__Task description__:
Reproduce exactly the lines that run from the start of the records below to the line with "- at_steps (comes", inclusive.

__Data records__:
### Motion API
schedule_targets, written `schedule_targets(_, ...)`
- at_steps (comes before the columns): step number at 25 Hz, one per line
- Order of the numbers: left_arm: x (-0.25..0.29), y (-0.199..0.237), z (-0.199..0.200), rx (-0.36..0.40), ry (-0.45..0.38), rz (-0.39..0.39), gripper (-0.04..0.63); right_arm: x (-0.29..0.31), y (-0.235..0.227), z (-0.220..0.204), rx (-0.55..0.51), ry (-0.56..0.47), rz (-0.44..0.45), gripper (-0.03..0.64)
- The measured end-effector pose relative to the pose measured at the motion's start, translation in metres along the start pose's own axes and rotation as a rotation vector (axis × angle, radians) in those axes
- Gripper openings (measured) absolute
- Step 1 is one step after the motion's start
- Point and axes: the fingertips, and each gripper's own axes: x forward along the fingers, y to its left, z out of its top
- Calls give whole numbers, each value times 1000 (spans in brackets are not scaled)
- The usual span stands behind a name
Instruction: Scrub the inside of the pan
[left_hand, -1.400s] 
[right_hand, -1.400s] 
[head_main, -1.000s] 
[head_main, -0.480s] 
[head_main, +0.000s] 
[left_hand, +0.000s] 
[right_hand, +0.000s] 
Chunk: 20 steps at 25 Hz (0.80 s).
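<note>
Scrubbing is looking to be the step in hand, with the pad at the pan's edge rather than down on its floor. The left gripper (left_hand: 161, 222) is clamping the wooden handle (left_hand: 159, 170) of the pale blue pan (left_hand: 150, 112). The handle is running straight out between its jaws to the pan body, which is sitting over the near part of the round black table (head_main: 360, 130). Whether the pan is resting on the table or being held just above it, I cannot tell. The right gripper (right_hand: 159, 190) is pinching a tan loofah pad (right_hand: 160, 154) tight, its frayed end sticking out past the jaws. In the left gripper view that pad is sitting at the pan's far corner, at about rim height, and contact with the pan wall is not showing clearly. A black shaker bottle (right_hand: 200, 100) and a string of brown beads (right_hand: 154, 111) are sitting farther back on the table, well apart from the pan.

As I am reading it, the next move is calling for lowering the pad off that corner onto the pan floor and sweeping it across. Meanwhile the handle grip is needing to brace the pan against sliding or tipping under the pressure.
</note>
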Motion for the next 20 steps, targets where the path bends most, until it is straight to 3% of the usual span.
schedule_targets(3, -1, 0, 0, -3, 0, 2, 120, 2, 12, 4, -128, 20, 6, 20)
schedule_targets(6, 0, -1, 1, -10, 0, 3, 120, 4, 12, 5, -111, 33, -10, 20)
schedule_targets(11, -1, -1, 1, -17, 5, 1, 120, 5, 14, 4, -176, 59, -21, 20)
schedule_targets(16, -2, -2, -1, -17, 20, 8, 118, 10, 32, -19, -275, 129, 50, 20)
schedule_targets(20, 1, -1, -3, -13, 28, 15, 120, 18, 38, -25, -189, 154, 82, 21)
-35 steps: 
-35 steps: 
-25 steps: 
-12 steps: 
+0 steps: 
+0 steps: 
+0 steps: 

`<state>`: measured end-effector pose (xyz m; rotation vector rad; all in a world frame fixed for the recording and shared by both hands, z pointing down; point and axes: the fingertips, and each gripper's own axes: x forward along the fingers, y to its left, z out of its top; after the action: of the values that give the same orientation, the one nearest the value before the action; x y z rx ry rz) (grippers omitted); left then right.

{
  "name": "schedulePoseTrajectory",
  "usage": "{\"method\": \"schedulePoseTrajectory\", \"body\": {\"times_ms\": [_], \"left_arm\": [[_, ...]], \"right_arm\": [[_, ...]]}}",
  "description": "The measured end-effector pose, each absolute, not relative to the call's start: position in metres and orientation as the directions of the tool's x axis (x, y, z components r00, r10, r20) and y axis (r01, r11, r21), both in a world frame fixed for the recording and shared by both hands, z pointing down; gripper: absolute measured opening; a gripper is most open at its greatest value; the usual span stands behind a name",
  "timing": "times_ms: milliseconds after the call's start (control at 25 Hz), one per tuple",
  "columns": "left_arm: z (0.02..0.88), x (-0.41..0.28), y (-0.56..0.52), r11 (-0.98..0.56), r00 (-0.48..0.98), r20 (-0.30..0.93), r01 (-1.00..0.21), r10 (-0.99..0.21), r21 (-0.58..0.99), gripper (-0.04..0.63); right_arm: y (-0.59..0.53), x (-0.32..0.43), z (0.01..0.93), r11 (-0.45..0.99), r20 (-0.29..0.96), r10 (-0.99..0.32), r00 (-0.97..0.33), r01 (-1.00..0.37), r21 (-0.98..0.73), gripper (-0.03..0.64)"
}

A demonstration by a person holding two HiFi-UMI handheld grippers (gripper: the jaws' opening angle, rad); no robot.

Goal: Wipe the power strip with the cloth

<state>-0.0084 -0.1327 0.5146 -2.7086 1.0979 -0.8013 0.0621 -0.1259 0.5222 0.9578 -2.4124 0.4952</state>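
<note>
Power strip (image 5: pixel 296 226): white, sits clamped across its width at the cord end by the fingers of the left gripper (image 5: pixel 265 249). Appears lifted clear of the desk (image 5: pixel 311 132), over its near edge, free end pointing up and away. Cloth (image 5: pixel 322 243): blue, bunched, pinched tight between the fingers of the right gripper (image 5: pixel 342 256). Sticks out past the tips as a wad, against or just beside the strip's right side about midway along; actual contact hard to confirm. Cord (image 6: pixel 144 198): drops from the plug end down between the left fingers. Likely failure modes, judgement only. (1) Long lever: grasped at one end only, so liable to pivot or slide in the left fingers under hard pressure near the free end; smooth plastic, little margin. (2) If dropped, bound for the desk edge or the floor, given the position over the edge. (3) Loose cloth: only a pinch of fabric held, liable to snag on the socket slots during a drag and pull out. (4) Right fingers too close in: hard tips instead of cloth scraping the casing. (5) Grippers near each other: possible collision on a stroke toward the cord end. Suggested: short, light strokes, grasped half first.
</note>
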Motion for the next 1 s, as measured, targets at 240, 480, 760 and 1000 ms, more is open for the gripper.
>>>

__The completed task__:
### Motion API
schedule_targets, written `schedule_targets(_, ...)`
- at_steps (comes before the columns): step number at 25 Hz, one per line

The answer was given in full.